Ali is full of regret for not being able to complete his dream project Zooni, a film based on the life of legendary Kashmiri poet Habba Khatoon. He shot a portion of the film in Kashmir and tried to resume work on it a number of times but finally political circumstances forced the cancellation of the most ambitious film of his. Ali puts together the entire journey of Zooni in one interesting chapter: casting of Dimple and Vinod Khanna, work on costumes and the songs, long stays in Kashmir and other places and his perspective on turmoil in Kashmir.

Couture, Sufism, politics

Ali’s feel for craft and couture, fully reflected in his films, is yet another dimension of his personality. Getting his ideas from his father’s wardrobe and the clothes he had seen in Lucknow, “each ensemble was a language, like Urdu, Awadhi and English.” He feels disappointed to see characters in films let down by their clothing and proud of his efforts to integrate “the element of time with the language of clothes” in his films. He has also made 18 short films on textile and craft.

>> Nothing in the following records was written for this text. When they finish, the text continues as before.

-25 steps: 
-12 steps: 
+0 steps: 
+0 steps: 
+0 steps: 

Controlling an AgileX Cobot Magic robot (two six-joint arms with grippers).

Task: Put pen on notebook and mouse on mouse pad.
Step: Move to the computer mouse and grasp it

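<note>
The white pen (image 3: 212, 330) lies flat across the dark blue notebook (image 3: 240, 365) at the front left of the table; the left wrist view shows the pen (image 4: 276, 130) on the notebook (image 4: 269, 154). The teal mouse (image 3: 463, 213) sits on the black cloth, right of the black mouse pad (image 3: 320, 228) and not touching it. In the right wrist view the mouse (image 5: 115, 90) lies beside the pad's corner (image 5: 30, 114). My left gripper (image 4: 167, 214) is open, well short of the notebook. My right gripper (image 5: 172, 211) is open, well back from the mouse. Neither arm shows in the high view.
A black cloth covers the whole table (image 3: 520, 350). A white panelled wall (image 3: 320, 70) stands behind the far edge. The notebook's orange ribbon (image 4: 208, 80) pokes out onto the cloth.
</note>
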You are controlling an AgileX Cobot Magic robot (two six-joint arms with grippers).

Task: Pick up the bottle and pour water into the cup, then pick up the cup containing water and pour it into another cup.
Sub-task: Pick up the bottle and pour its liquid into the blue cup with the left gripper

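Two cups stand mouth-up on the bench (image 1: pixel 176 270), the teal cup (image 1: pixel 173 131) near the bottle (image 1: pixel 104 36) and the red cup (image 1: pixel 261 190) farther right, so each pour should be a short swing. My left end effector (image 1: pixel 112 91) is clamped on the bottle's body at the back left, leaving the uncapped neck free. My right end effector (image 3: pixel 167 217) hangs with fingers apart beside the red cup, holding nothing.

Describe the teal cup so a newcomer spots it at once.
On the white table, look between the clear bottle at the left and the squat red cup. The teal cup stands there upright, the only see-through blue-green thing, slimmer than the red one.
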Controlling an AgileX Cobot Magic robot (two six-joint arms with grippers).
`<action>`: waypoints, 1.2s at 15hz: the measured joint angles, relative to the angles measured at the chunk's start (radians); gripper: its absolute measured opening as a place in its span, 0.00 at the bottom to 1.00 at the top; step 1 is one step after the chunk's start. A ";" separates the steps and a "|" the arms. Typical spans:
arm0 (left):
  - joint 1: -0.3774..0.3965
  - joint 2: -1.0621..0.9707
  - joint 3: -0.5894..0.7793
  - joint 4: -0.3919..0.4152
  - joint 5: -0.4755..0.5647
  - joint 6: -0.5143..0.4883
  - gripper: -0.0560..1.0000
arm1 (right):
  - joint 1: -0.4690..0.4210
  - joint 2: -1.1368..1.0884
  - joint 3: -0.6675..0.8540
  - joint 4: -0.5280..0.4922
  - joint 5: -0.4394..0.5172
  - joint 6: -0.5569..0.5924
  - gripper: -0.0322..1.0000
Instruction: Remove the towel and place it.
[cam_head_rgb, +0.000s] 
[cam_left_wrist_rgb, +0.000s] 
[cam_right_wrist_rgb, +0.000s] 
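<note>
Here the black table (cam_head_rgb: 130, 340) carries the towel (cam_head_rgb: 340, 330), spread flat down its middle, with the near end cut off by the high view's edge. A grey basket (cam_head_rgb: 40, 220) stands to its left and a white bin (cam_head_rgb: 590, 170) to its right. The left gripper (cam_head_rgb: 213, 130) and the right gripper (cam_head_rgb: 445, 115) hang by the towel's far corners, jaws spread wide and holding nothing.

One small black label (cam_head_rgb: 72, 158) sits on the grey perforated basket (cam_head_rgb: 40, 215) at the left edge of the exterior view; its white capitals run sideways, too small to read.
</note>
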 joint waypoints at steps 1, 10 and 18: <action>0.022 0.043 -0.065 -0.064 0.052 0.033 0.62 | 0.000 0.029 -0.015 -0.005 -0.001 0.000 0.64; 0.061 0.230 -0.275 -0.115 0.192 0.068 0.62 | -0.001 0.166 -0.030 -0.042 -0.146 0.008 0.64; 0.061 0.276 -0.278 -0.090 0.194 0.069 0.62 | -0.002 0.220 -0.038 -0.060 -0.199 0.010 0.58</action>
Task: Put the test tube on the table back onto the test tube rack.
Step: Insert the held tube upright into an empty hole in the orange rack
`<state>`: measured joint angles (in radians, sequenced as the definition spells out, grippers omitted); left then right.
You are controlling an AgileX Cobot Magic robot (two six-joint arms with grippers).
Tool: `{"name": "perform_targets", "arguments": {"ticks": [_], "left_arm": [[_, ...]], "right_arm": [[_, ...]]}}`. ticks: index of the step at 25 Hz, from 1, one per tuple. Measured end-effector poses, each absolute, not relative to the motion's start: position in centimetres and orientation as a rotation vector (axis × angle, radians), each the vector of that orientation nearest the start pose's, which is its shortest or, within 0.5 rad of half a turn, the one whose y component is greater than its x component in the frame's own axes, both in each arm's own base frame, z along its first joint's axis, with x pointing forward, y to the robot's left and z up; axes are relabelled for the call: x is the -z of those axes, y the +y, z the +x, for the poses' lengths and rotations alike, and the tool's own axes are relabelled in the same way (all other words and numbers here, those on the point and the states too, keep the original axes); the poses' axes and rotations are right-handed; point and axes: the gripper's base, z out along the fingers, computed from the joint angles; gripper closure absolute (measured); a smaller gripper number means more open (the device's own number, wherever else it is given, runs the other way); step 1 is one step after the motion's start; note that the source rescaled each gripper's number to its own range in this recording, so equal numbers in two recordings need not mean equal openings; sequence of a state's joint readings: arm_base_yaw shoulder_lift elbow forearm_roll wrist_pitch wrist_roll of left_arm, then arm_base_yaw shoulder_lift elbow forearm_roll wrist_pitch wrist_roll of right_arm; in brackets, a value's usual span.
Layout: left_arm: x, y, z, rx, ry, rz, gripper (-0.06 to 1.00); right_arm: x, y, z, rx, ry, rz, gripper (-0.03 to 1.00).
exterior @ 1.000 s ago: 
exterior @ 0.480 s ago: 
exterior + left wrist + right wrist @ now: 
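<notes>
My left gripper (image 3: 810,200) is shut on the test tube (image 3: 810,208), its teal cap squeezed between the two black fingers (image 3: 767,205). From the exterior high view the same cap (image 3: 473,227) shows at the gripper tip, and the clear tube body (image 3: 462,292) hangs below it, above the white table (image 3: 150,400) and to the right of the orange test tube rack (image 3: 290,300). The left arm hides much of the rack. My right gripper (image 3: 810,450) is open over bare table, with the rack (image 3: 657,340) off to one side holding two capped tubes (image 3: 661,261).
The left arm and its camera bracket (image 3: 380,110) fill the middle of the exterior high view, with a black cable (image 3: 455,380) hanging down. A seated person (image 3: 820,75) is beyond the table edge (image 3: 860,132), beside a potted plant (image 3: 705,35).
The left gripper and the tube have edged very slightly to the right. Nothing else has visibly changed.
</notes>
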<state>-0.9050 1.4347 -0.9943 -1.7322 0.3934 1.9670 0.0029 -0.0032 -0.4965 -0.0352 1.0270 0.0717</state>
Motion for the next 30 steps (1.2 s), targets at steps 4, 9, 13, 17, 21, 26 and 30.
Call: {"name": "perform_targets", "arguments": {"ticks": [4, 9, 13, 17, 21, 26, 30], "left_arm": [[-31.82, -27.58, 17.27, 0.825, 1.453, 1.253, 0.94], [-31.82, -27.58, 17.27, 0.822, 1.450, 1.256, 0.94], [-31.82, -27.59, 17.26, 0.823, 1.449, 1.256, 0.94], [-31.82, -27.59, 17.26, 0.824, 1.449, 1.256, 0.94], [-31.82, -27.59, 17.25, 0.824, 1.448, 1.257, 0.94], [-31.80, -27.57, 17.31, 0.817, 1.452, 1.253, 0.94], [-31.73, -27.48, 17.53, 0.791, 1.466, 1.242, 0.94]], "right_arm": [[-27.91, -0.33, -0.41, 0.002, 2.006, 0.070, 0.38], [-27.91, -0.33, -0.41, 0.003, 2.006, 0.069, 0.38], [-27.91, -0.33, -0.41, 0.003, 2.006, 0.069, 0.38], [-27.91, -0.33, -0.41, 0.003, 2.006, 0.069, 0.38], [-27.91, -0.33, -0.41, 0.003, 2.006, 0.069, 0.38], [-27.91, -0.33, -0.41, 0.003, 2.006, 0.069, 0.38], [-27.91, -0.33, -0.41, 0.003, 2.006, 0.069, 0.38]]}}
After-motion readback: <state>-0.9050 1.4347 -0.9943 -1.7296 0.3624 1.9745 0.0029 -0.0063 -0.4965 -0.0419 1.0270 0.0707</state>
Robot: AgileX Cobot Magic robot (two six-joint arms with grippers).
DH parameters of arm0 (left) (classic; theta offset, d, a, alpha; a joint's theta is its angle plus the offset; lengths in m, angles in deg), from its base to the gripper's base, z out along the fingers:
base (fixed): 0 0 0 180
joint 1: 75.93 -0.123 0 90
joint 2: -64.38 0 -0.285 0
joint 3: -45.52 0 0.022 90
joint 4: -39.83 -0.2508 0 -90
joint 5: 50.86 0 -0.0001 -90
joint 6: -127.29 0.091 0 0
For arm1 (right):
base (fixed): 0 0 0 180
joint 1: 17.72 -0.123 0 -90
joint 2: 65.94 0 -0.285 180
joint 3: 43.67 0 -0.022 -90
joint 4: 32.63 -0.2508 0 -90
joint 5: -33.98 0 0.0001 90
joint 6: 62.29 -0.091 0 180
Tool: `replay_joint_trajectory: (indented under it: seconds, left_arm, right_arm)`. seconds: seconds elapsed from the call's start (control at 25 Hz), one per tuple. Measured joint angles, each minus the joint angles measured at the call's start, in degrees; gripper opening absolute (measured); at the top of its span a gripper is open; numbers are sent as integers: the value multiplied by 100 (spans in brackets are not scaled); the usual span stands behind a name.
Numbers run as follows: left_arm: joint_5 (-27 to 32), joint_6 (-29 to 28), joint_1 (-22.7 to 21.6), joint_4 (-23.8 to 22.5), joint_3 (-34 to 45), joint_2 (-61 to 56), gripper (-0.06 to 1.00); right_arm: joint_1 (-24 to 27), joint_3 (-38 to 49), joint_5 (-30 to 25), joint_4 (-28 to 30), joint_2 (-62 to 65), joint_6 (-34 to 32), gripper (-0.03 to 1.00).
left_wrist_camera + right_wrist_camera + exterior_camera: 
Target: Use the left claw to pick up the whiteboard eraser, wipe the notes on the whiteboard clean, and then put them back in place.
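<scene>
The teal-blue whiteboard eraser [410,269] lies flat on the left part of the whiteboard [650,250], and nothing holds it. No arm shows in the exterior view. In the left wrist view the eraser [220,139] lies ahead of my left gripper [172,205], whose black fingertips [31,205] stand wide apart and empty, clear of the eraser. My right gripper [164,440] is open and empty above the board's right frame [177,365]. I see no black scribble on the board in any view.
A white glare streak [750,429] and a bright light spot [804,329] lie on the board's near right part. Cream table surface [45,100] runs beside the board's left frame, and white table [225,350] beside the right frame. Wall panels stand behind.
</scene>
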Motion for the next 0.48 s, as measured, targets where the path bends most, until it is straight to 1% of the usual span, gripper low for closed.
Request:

Ali considers himself an outsider in Bollywood who yet managed to make his mark through his kinds of films. Bollywood is a “cauldron of insecurity and ugliness” where “small minds with narrow agendas subjugate giants and make them pygmies. Money becomes the only criterion of art.” The title of his autobiography Zikr: In the Light and Shade of Time exudes a Sufistic air which, in fact, runs all through the book and becomes his driving force in the later chapters. He gets intellectual insights from his reading of Sufi scholar Seyyed Hossein Nasr and imbibes virtues of self-effacement in Ajmer at the dargah of Khwaja Moinuddin Chishti.

Rumi is present all through the book through his quotations and Ali’s immersion in his philosophy of humanism. “Rumi was the essence of Islam, and yet belonged to every possible faith from every part of the world.” His devotion to the Sufi idea of the need for a master and his fascination for the poetry of Amir Khusrau further kindled his interest in Rumi whom he would read in English translation like a religious text, getting inspiration from him on a daily basis. His short film Rumi in the Land of Khusrau is further testimony of his love for the philosophy of humanism.

There are euphemistic references to politicians in the book. Mulayam Singh Yadav, Ali’s leader briefly, could not match the “maverick machinations” of Amar Singh “maybe he was having too good a time to care.” Ali decided to contest elections from Lucknow after a member of parliament had him removed from his reserved berth in Lucknow Mail.

He also takes a dig at Atal Bihari Vajpayee when he refers to Vajpayee’s praise of his speech at a seminar on the demolition of Babri Masjid: “I so wished people understood what they said, meant what they did.” He often saw Vajpayee at the New Delhi station “dressed in his usual shalwar kurta, a dress which was abused as being Pakistani after December 6, 1992. At many places in the book there is a lament for the loss of Ganga-Jamuni tahzeeb.

Ali hopes his autobiography will “highlight the finer, vulnerable, intangible aspects of Lucknow.” Zikr has done that and more.

Zikr: In the Light and Shade of Time, Muzaffar Ali, Penguin India.

Mohammad Asim Siddiqui is professor in the Department of English at Aligarh Muslim University.